The Department of Health has unveiled plans to pass the public health baton from the National Health Service to local government, creating a new service - Public Health England - to better tackle premature death and illness and healthcare inequalities.

In a rather radical move, the government’s new White Paper Healthy Lives, Healthy People, sets out proposals to create a new public health service that essentially gives more power to local people over their health, “whilst keeping a firm national grip on crucial population-wide issues such as flu pandemics”.

At a national level, Public Health England will be comprised of experts from existing public health bodies such as the Health Protection Agency and the National Treatment Agency as part of the DH, pulling together expertise, advice and influence under the same roof.

The plans include ring-fenced funding from the NHS budget to spend on public health, with early estimates suggesting this could be around £4 billion, under a move to embed the motto prevention is better than cure and thereby reduce the future strain on health resources.

“For the first time in a generation, central government will not hold all the purse strings”, the DH noted, as public health services will largely be commissioned by local authorities from their ring-fenced budget, or by the NHS, all funded from Public Health England’s new pot of cash.

“Too often in the past, public health budgets have been raided by the NHS to tackle deficits. Not any more. The money will be ring-fenced to be used as it should be – for preventing ill health,” promised health secretary Andrew Lansley. “Directors of Public Health will be able to champion local cooperation so that health issues are considered alongside housing, transport, and education,” he added, further explaining the new strategy.

While specific details are still thin on the ground, the government has stressed it will take a less intrusive approach, “staying out of people’s everyday lives wherever possible”, employing instead a range of evidence-based approaches to boost health, such as providing information to educate people into making the right individual choices, and enabling choice, by giving people a ‘nudge’ in the right direction to change behaviour.

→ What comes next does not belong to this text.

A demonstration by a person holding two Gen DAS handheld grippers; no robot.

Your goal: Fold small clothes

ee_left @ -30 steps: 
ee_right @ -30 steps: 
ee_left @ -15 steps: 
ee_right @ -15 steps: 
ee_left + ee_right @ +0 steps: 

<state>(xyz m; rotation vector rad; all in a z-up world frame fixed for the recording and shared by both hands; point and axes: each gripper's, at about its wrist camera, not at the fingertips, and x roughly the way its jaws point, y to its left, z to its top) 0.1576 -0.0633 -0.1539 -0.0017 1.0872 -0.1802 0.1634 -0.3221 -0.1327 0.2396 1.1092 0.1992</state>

Directors of Public Health will be employed by local governments to be ambassadors of health issues for the local population, leading discussion on how funds can be best spent to improve health, and ensuring public health “is always considered when local authorities, GP consortia and the NHS make decisions”, the government said.

In addition, in order to better tackle health inequalities a new health premium will reward progress on specific public health outcomes, with disadvantaged areas receiving greater premiums for their progress because of the greater challenges they face.

Cautious welcome?

Response to the plans has been a little mixed. “Moving public health to local authorities should have many benefits as councils have greater potential to impact on the causes of ill health,” noted acting chief executive of the NHS Confederation Nigel Edwards. But he also stressed that it is “important to get the implementation right, otherwise a good idea can do more harm than good”.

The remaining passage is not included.